• [Given data]:
========================================================================

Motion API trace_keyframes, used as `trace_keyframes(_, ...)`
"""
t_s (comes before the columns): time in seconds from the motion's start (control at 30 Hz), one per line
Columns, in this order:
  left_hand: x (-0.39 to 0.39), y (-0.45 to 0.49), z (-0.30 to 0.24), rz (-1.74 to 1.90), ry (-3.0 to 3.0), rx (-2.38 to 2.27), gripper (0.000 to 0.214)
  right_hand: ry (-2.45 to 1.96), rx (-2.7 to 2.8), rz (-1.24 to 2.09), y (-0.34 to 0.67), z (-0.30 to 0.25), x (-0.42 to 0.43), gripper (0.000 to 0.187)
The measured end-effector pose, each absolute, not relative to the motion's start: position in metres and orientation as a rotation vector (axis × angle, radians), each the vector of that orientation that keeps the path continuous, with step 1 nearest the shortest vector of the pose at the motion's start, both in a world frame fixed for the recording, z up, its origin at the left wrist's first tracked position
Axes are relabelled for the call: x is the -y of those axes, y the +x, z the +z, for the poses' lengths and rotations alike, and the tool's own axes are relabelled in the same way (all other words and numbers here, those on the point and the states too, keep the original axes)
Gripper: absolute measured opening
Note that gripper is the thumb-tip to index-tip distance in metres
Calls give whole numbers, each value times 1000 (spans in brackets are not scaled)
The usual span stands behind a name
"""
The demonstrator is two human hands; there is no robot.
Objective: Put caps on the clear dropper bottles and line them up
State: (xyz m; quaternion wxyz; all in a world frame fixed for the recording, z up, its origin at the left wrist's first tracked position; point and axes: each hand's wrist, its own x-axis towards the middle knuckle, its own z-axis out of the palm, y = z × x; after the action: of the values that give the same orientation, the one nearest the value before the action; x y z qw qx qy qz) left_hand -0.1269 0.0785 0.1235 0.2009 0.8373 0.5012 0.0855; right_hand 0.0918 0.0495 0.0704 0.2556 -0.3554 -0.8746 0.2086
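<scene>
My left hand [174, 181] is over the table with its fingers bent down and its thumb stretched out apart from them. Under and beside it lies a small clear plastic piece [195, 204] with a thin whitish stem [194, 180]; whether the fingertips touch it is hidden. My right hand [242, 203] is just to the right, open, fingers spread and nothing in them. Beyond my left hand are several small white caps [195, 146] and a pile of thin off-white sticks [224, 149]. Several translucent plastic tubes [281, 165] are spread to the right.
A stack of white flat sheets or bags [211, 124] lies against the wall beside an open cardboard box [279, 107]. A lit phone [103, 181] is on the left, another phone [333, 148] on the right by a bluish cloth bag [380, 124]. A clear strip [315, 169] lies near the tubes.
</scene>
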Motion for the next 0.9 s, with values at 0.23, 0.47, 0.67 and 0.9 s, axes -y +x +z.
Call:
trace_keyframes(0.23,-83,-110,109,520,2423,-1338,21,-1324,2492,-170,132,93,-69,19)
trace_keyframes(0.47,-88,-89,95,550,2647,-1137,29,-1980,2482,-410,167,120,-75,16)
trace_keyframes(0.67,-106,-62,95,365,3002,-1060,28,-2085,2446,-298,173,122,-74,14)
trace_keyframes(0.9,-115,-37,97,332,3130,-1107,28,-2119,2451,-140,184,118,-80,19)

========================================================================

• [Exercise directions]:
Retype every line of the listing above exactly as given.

• [Solution to this exercise]:
Motion API trace_keyframes, used as `trace_keyframes(_, ...)`
"""
t_s (comes before the columns): time in seconds from the motion's start (control at 30 Hz), one per line
Columns, in this order:
  left_hand: x (-0.39 to 0.39), y (-0.45 to 0.49), z (-0.30 to 0.24), rz (-1.74 to 1.90), ry (-3.0 to 3.0), rx (-2.38 to 2.27), gripper (0.000 to 0.214)
  right_hand: ry (-2.45 to 1.96), rx (-2.7 to 2.8), rz (-1.24 to 2.09), y (-0.34 to 0.67), z (-0.30 to 0.25), x (-0.42 to 0.43), gripper (0.000 to 0.187)
The measured end-effector pose, each absolute, not relative to the motion's start: position in metres and orientation as a rotation vector (axis × angle, radians), each the vector of that orientation that keeps the path continuous, with step 1 nearest the shortest vector of the pose at the motion's start, both in a world frame fixed for the recording, z up, its origin at the left wrist's first tracked position
Axes are relabelled for the call: x is the -y of those axes, y the +x, z the +z, for the poses' lengths and rotations alike, and the tool's own axes are relabelled in the same way (all other words and numbers here, those on the point and the states too, keep the original axes)
Gripper: absolute measured opening
Note that gripper is the thumb-tip to index-tip distance in metres
Calls give whole numbers, each value times 1000 (spans in brackets are not scaled)
The usual span stands behind a name
"""
The demonstrator is two human hands; there is no robot.
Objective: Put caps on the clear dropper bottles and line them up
State: (xyz m; quaternion wxyz; all in a world frame fixed for the recording, z up, its origin at the left wrist's first tracked position; point and axes: each hand's wrist, its own x-axis towards the middle knuckle, its own z-axis out of the palm, y = z × x; after the action: of the values that give the same orientation, the one nearest the value before the action; x y z qw qx qy qz) left_hand -0.1269 0.0785 0.1235 0.2009 0.8373 0.5012 0.0855; right_hand 0.0918 0.0495 0.0704 0.2556 -0.3554 -0.8746 0.2086
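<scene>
My left hand [174, 181] is over the table with its fingers bent down and its thumb stretched out apart from them. Under and beside it lies a small clear plastic piece [195, 204] with a thin whitish stem [194, 180]; whether the fingertips touch it is hidden. My right hand [242, 203] is just to the right, open, fingers spread and nothing in them. Beyond my left hand are several small white caps [195, 146] and a pile of thin off-white sticks [224, 149]. Several translucent plastic tubes [281, 165] are spread to the right.
A stack of white flat sheets or bags [211, 124] lies against the wall beside an open cardboard box [279, 107]. A lit phone [103, 181] is on the left, another phone [333, 148] on the right by a bluish cloth bag [380, 124]. A clear strip [315, 169] lies near the tubes.
</scene>
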Motion for the next 0.9 s, with values at 0.23, 0.47, 0.67 and 0.9 s, axes -y +x +z.
Call:
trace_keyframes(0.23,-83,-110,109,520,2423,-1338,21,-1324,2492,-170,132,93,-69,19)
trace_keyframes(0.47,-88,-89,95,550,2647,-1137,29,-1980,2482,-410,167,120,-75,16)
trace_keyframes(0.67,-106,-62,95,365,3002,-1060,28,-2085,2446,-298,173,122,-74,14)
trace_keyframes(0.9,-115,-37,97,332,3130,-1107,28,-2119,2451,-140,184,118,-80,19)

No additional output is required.